_Task to complete_. Taking the lines below one at a time, count those with the string "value" and give the result alone.

(Records from a collection)
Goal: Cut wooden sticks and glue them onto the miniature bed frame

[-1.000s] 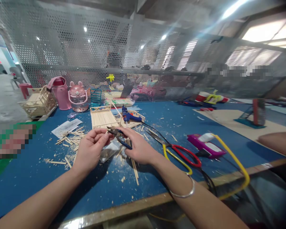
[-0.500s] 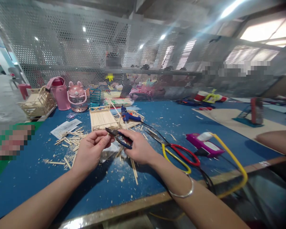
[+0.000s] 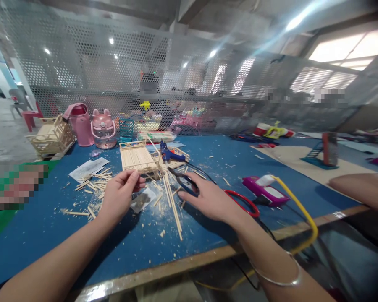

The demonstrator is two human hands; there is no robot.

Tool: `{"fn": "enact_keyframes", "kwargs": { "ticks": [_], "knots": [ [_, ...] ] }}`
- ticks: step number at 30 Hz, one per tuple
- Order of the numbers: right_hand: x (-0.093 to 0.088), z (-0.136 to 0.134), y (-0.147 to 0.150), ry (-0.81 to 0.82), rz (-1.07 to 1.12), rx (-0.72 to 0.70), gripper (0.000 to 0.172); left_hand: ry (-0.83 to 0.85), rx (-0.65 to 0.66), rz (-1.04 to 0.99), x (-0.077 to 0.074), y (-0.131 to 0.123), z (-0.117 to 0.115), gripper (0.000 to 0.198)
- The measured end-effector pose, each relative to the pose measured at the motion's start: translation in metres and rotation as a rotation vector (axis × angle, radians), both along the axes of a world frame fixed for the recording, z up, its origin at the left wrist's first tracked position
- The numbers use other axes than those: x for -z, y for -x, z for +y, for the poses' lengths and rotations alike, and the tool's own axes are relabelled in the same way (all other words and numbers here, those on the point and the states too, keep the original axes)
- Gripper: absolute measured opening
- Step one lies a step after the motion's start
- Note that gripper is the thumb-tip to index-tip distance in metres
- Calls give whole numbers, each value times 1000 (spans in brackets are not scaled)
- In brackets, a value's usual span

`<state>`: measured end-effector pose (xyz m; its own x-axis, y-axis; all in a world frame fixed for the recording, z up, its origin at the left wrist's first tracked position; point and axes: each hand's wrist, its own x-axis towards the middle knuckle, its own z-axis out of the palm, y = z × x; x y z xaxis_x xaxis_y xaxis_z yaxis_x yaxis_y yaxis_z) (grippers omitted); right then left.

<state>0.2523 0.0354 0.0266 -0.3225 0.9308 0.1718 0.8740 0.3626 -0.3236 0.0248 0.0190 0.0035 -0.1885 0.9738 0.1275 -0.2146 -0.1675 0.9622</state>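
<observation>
My left hand (image 3: 121, 191) is pinched closed in front of a small wooden stick model (image 3: 135, 156); whatever its fingertips hold is too small to make out. To its right, my right hand (image 3: 208, 195) grips dark-handled pliers (image 3: 187, 183), their jaws pointing up and left. Between the hands lie long thin wooden sticks (image 3: 175, 212) and a small clear plastic piece (image 3: 143, 199). A blue glue gun (image 3: 171, 153) rests behind the pliers. Short cut sticks (image 3: 94, 184) are piled left of my left hand.
Pink flask (image 3: 82, 128) and pink-lidded bottle (image 3: 103, 130) stand at the back left, beside another wooden model (image 3: 52, 136). Red-handled scissors (image 3: 244, 201) lie partly under my right arm. A purple device (image 3: 266, 192) sits further right. Another person's forearm (image 3: 359, 186) rests at the right edge.
My right hand has moved right with the pliers, away from my left hand. The scissors are now more covered by my right arm. My left hand stays nearly in place.
</observation>
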Motion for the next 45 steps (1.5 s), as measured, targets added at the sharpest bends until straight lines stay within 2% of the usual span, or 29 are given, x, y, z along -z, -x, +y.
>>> {"fn": "enact_keyframes", "kwargs": {
  "ticks": [5,8,11,13,15,17,20,24,29,33,37,40,42,45],
  "knots": [
    [16,6,-9,-5,-263,39,65,-61,-125,-32,0,1,0,38],
    [22,7,-1,-15,-313,33,66,-64,-157,-29,-1,3,1,40],
    [20,5,3,-42,-312,7,73,-63,-138,-4,0,4,2,41],
    [15,4,-4,-57,-285,18,64,-56,-116,12,0,4,1,40],
    [10,5,-18,-54,-331,121,47,-53,-95,31,0,3,1,40],
    [8,7,-38,3,-520,279,41,-60,-72,47,0,2,0,39],
    [9,10,-65,100,-584,296,38,-66,-44,58,-1,1,-1,38],
    [7,9,-76,158,-485,257,50,-75,-44,57,-2,1,-1,37],
    [-3,4,-67,228,-400,360,63,-52,-70,61,-2,2,0,38],
    [-4,-5,-67,213,-366,386,67,-55,-72,48,-2,2,1,39],
    [-12,-16,-78,144,-370,437,56,-51,-57,35,0,2,2,38],
    [-21,-22,-80,11,-317,474,43,-47,-36,16,0,2,1,35],
    [-25,-21,-73,-90,-176,417,42,-50,-14,3,0,1,-1,32],
    [-25,-11,-46,-128,194,125,44,-57,22,19,-3,0,-4,29]
  ]
}}
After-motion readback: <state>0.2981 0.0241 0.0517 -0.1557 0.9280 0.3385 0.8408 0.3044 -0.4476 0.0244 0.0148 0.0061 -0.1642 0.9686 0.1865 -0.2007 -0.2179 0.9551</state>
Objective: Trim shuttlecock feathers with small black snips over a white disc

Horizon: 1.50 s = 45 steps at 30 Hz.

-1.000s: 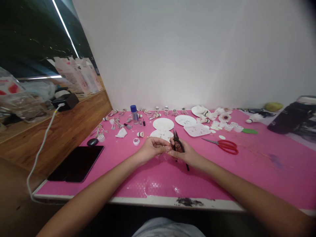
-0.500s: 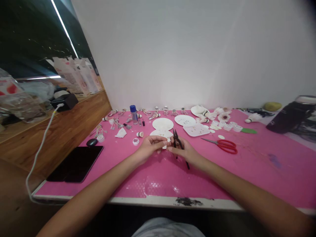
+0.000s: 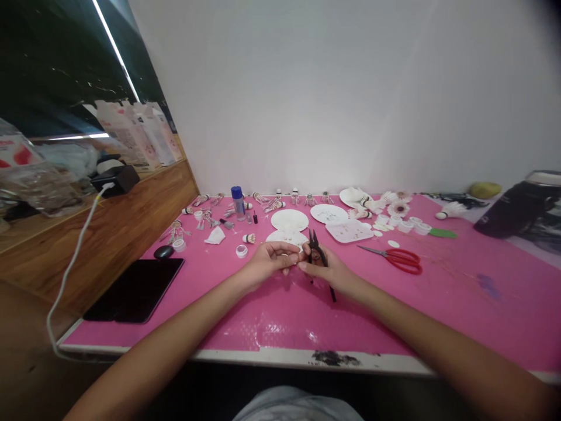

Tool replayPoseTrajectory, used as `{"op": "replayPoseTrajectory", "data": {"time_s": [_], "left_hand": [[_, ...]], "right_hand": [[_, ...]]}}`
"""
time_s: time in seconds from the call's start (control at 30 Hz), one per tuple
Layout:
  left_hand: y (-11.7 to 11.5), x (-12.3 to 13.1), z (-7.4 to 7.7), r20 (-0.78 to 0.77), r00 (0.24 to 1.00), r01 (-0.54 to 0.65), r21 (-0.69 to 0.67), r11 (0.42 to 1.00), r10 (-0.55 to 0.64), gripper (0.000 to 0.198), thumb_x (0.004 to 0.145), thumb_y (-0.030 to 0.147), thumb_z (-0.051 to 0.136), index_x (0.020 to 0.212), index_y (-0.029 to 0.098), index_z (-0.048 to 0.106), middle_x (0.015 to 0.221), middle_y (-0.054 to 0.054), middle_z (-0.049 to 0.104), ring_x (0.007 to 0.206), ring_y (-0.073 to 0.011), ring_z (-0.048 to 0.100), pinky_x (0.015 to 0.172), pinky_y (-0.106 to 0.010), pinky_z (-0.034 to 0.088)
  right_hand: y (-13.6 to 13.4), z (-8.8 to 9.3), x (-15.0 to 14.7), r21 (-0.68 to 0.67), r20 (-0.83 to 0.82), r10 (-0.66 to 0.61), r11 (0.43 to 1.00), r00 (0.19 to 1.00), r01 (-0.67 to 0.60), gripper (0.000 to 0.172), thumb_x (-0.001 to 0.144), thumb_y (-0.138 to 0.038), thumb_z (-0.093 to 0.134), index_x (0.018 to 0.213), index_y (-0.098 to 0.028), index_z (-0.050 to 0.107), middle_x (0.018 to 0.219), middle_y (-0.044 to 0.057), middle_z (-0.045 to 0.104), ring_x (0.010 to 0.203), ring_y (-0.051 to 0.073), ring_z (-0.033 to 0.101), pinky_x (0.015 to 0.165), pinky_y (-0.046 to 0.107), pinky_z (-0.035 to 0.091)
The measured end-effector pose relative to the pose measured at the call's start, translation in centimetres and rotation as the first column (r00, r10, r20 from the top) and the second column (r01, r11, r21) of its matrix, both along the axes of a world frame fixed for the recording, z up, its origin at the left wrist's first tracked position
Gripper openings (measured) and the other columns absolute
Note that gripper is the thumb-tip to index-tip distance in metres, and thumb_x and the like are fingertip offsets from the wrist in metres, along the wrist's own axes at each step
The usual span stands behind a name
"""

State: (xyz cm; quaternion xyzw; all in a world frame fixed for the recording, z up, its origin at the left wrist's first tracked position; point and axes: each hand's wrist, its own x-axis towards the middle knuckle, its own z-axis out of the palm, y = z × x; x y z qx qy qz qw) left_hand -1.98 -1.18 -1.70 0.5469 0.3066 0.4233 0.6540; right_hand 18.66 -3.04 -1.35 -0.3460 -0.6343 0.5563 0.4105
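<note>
Over the middle of the pink mat (image 3: 272,316), my two hands meet fingertip to fingertip. My right hand (image 3: 326,270) is closed round black pliers (image 3: 316,252), whose jaws point away from me and whose handle sticks out below the palm. My left hand (image 3: 268,261) is curled, its fingers pinching something small that I cannot make out, right beside the pliers' jaws. Just behind the hands lies a white paper plate (image 3: 287,237) with tiny bits on it.
Red-handled scissors (image 3: 401,258) lie to the right. Further back lie more white plates (image 3: 290,220), small cups, shuttlecocks (image 3: 449,209) and a blue-capped bottle (image 3: 238,202). A black tablet (image 3: 135,282) and mouse lie at left. A dark bag (image 3: 519,210) stands at far right.
The hands have stayed in place, with only slight shifts of the fingers and pliers; the jaws now stand a little closer to the left fingertips.
</note>
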Motion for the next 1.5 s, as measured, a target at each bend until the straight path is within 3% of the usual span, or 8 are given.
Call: {"op": "replayPoseTrajectory", "data": {"time_s": [0.27,0.83,1.0,1.23,1.37,1.5], "left_hand": [[-0.1,-0.3,-0.3,-0.124,0.991,0.067,0.067,0.995,-0.058,0.048,0.075,0.046,0.089,0.107,0.013,0.077,0.076,-0.005,0.072,0.056,-0.0101,0.060,0.048,-0.020,0.045],[-0.6,0.0,-0.1,-0.111,0.993,0.041,0.111,0.993,-0.029,0.042,0.075,0.046,0.089,0.096,0.013,0.073,0.072,-0.002,0.070,0.050,-0.0070,0.053,0.046,-0.020,0.042],[-0.9,0.2,-0.1,-0.114,0.993,0.003,0.131,0.991,0.012,0.042,0.077,0.047,0.088,0.095,0.013,0.073,0.069,-0.001,0.068,0.047,-0.0052,0.049,0.045,-0.019,0.037],[-0.5,0.1,0.2,0.023,0.999,0.034,0.014,0.999,-0.034,0.047,0.073,0.041,0.092,0.103,0.012,0.072,0.077,-0.001,0.069,0.047,-0.0039,0.049,0.046,-0.020,0.037],[-0.6,0.0,0.9,0.067,0.998,0.020,-0.068,0.997,-0.016,0.057,0.069,0.038,0.095,0.111,0.014,0.065,0.081,-0.001,0.072,0.048,-0.0026,0.048,0.047,-0.019,0.033],[-1.0,-0.3,1.6,0.026,0.996,0.085,-0.111,0.990,-0.083,0.070,0.068,0.037,0.095,0.123,0.016,0.057,0.080,0.000,0.073,0.046,-0.0030,0.048,0.048,-0.020,0.031]], "right_hand": [[-0.2,-0.1,-0.1,-0.076,-0.039,0.035,0.996,0.999,-0.038,0.057,0.075,-0.052,0.088,0.090,-0.024,0.041,0.075,-0.006,0.048,0.064,0.011,0.044,0.059,0.026,0.037],[-0.3,0.4,0.0,-0.063,-0.036,0.128,0.990,0.991,-0.130,0.058,0.077,-0.056,0.085,0.089,-0.024,0.039,0.072,-0.008,0.046,0.059,0.010,0.044,0.058,0.027,0.037],[-0.9,0.7,-0.3,-0.052,-0.040,0.073,0.996,0.997,-0.075,0.056,0.079,-0.056,0.084,0.089,-0.024,0.039,0.075,-0.007,0.044,0.063,0.011,0.043,0.059,0.027,0.038],[-0.6,0.5,-0.2,-0.054,-0.045,0.034,0.998,0.998,-0.036,0.051,0.081,-0.051,0.084,0.092,-0.024,0.042,0.079,-0.004,0.052,0.064,0.011,0.047,0.060,0.027,0.039],[-0.2,0.5,0.0,0.023,-0.052,-0.048,0.999,0.998,0.049,0.045,0.086,-0.049,0.079,0.093,-0.024,0.042,0.087,-0.002,0.056,0.067,0.012,0.049,0.063,0.028,0.041],[-0.4,0.8,0.0,0.146,-0.052,-0.176,0.972,0.983,0.182,0.041,0.090,-0.048,0.076,0.092,-0.024,0.042,0.089,-0.001,0.058,0.071,0.013,0.050,0.065,0.029,0.041]]}}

_Output of the exercise_. 2